### Exercise description
Reproduce all of the data, making sure that no line differs from the original.

- Opening Delimiter -

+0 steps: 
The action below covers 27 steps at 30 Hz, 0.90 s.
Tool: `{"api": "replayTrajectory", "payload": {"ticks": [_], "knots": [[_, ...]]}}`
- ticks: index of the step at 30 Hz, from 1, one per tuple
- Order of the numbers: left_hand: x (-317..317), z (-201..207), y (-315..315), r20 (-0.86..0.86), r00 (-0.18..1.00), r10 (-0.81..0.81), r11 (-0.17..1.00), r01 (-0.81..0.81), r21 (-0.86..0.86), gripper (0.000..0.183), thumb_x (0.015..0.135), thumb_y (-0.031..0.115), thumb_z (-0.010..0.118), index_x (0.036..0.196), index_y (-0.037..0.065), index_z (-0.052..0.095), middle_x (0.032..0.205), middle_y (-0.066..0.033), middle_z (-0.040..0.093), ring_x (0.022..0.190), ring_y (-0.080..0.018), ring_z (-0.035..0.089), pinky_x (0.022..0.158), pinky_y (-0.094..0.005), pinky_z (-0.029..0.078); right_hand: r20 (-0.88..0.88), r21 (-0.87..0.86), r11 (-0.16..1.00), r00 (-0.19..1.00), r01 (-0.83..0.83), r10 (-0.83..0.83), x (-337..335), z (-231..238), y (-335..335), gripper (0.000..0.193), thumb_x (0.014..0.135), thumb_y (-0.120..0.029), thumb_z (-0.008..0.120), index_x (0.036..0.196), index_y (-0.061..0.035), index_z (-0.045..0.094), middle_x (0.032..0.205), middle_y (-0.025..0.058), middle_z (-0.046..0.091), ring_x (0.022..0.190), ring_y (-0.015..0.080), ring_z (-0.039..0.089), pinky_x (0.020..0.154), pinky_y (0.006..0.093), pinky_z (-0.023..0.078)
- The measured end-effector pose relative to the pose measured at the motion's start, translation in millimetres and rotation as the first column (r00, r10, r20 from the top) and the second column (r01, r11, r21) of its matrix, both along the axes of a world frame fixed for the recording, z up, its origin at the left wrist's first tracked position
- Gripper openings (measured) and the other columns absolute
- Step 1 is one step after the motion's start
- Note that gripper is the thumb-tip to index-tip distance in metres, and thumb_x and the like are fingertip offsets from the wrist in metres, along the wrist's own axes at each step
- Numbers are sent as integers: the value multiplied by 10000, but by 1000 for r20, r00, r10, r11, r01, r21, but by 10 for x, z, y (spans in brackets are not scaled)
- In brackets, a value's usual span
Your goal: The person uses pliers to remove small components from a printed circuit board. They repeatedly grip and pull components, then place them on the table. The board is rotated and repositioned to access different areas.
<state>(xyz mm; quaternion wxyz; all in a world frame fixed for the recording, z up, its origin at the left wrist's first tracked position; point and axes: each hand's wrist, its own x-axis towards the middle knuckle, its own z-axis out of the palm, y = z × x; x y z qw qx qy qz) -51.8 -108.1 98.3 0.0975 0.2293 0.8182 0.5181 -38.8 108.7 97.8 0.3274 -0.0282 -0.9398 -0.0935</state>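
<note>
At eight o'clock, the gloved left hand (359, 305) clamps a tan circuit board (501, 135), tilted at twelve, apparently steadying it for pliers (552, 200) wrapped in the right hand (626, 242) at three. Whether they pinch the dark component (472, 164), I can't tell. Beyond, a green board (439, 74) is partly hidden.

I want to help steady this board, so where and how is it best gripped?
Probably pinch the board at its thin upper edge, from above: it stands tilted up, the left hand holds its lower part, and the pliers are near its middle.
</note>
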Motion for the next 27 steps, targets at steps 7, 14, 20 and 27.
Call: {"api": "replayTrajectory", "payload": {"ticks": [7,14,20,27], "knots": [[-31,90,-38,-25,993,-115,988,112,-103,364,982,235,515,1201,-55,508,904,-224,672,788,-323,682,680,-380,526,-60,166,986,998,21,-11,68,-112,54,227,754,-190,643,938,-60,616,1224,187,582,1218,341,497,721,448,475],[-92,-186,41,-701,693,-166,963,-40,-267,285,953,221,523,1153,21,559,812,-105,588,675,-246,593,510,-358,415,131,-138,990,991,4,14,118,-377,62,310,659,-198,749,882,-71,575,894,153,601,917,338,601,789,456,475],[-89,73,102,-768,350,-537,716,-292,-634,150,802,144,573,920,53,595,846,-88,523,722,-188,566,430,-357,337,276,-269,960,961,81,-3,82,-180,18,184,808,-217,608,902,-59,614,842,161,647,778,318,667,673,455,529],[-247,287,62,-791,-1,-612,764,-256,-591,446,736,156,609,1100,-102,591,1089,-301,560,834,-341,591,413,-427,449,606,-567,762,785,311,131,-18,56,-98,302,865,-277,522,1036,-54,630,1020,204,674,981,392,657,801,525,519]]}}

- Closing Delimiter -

### Answer to the exercise
+0 steps: 
The action below covers 27 steps at 30 Hz, 0.90 s.
Tool: `{"api": "replayTrajectory", "payload": {"ticks": [_], "knots": [[_, ...]]}}`
- ticks: index of the step at 30 Hz, from 1, one per tuple
- Order of the numbers: left_hand: x (-317..317), z (-201..207), y (-315..315), r20 (-0.86..0.86), r00 (-0.18..1.00), r10 (-0.81..0.81), r11 (-0.17..1.00), r01 (-0.81..0.81), r21 (-0.86..0.86), gripper (0.000..0.183), thumb_x (0.015..0.135), thumb_y (-0.031..0.115), thumb_z (-0.010..0.118), index_x (0.036..0.196), index_y (-0.037..0.065), index_z (-0.052..0.095), middle_x (0.032..0.205), middle_y (-0.066..0.033), middle_z (-0.040..0.093), ring_x (0.022..0.190), ring_y (-0.080..0.018), ring_z (-0.035..0.089), pinky_x (0.022..0.158), pinky_y (-0.094..0.005), pinky_z (-0.029..0.078); right_hand: r20 (-0.88..0.88), r21 (-0.87..0.86), r11 (-0.16..1.00), r00 (-0.19..1.00), r01 (-0.83..0.83), r10 (-0.83..0.83), x (-337..335), z (-231..238), y (-335..335), gripper (0.000..0.193), thumb_x (0.014..0.135), thumb_y (-0.120..0.029), thumb_z (-0.008..0.120), index_x (0.036..0.196), index_y (-0.061..0.035), index_z (-0.045..0.094), middle_x (0.032..0.205), middle_y (-0.025..0.058), middle_z (-0.046..0.091), ring_x (0.022..0.190), ring_y (-0.015..0.080), ring_z (-0.039..0.089), pinky_x (0.020..0.154), pinky_y (0.006..0.093), pinky_z (-0.023..0.078)
- The measured end-effector pose relative to the pose measured at the motion's start, translation in millimetres and rotation as the first column (r00, r10, r20 from the top) and the second column (r01, r11, r21) of its matrix, both along the axes of a world frame fixed for the recording, z up, its origin at the left wrist's first tracked position
- Gripper openings (measured) and the other columns absolute
- Step 1 is one step after the motion's start
- Note that gripper is the thumb-tip to index-tip distance in metres, and thumb_x and the like are fingertip offsets from the wrist in metres, along the wrist's own axes at each step
- Numbers are sent as integers: the value multiplied by 10000, but by 1000 for r20, r00, r10, r11, r01, r21, but by 10 for x, z, y (spans in brackets are not scaled)
- In brackets, a value's usual span
Your goal: The person uses pliers to remove small components from a printed circuit board. They repeatedly grip and pull components, then place them on the table. The board is rotated and repositioned to access different areas.
<state>(xyz mm; quaternion wxyz; all in a world frame fixed for the recording, z up, its origin at the left wrist's first tracked position; point and axes: each hand's wrist, its own x-axis towards the middle knuckle, its own z-axis out of the palm, y = z × x; x y z qw qx qy qz) -51.8 -108.1 98.3 0.0975 0.2293 0.8182 0.5181 -38.8 108.7 97.8 0.3274 -0.0282 -0.9398 -0.0935</state>
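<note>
At eight o'clock, the gloved left hand (359, 305) clamps a tan circuit board (501, 135), tilted at twelve, apparently steadying it for pliers (552, 200) wrapped in the right hand (626, 242) at three. Whether they pinch the dark component (472, 164), I can't tell. Beyond, a green board (439, 74) is partly hidden.

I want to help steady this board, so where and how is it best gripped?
Probably pinch the board at its thin upper edge, from above: it stands tilted up, the left hand holds its lower part, and the pliers are near its middle.
</note>
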Motion for the next 27 steps, targets at steps 7, 14, 20 and 27.
Call: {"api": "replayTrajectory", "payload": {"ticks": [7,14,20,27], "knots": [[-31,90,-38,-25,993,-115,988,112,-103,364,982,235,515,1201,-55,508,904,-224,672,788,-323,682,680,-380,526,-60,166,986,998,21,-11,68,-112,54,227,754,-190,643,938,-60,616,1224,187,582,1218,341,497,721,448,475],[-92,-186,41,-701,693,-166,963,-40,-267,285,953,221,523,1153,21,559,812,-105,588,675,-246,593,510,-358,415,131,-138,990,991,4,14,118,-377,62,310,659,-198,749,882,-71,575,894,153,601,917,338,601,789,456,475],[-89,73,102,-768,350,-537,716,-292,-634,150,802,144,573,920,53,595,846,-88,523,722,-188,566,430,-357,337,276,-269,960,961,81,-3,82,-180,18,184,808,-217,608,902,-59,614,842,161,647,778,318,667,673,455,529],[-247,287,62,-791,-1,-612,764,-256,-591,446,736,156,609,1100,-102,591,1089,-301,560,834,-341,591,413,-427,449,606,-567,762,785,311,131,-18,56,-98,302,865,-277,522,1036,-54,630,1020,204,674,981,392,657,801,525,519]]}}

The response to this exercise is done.